[edit]
A Machine Learning Framework for Predicting Natural Product-Protein Interactions
Proceedings of 2025 2nd International Conference on Machine Learning and Intelligent Computing, PMLR 278:36-45, 2025.
Abstract
Natural products (NPs) are valuable resources for drug development, but accurately predicting their interactions with protein targets remains challenging due to the limitations of existing methods, which primarily rely on either ligand-based approaches or hybrid feature-based methods that require protein pocket data. To address these limitations, we developed a Y-shaped machine learning framework that integrates NP structural data with protein sequence information. We constructed a comprehensive NP-protein interaction dataset and extracted features from NPs, including Atom Sequence Path (ASP), PubChem, and Extended Connectivity Fingerprints (ECFP), as well as protein features such as Amino Acid Composition (AAC), Conjoint Triad (CTriad), and Dipeptide Composition (DPC).

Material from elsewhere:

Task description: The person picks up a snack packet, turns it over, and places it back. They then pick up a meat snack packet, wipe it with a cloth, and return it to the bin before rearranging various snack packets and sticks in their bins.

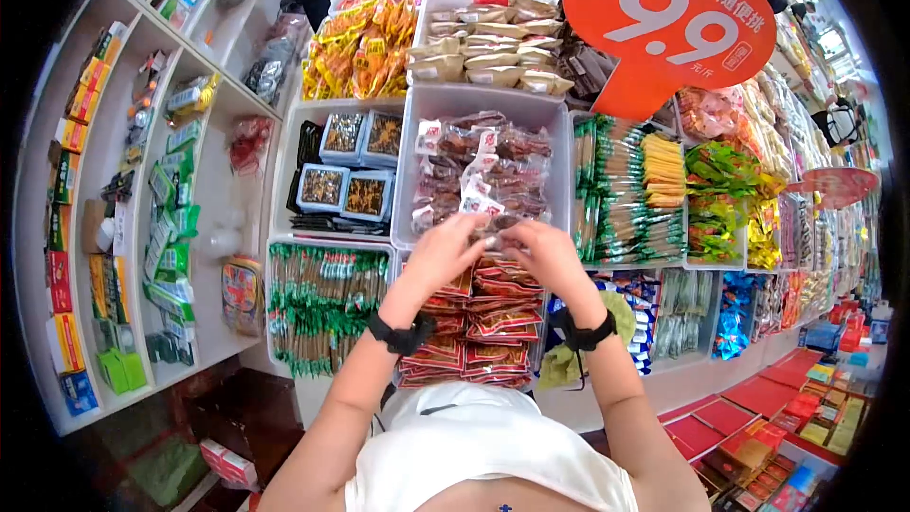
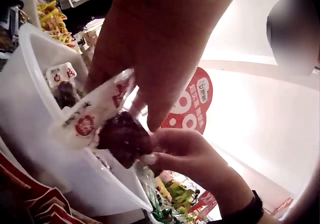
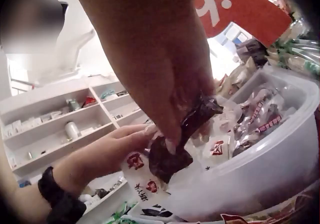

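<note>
Over the near edge of a white plastic tub (image 1: 406, 166), my left hand (image 1: 441, 256) and right hand (image 1: 550, 251) come together on one small snack packet. The packet (image 2: 125, 139) has a clear wrapper with dark brown, glossy food inside and a white label with red print. Thumb and fingertips of the right hand pinch it, as the right wrist view shows. The left hand grips its other side, its fingers partly hidden behind the label in the left wrist view. More packets of the same kind (image 1: 512, 147) fill the tub below.
Red snack packets (image 1: 493, 322) lie in a bin just in front of my body. Green-wrapped sticks (image 1: 318, 308) fill a bin at the left. A large red price sign (image 1: 668, 9) stands at the upper right. White shelves (image 1: 218, 218) with boxed goods run along the left.
</note>
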The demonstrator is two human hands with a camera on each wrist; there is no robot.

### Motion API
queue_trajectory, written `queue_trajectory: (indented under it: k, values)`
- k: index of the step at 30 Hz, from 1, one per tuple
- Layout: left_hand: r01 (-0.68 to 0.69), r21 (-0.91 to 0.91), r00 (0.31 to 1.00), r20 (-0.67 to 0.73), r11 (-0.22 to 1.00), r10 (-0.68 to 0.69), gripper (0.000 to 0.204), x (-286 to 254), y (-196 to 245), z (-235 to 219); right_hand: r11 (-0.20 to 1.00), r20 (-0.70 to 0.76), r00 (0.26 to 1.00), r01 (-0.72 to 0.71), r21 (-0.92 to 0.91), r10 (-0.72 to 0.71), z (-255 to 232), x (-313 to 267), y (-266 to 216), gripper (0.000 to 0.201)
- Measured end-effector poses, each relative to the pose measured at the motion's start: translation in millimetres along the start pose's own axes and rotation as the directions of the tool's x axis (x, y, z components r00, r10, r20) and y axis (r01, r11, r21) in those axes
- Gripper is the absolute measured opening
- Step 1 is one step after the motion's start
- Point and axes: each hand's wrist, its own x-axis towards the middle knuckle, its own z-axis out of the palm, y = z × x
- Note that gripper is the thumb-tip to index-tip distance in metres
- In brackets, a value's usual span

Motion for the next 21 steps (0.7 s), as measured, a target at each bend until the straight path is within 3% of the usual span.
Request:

Six machine learning models—Random Forest (RF), AdaBoost, XGBoost, K-Nearest Neighbors (KNN), Stochastic Gradient Descent (SGD), and Logistic Regression (LR)—were trained and evaluated. Experimental results demonstrated that NP-derived PubChem features and protein-derived DPC features were the most effective, with XGBoost achieving the best performance among all models. Our study provides an efficient and generalizable framework for NP-protein interaction prediction, significantly advancing the potential for drug discovery.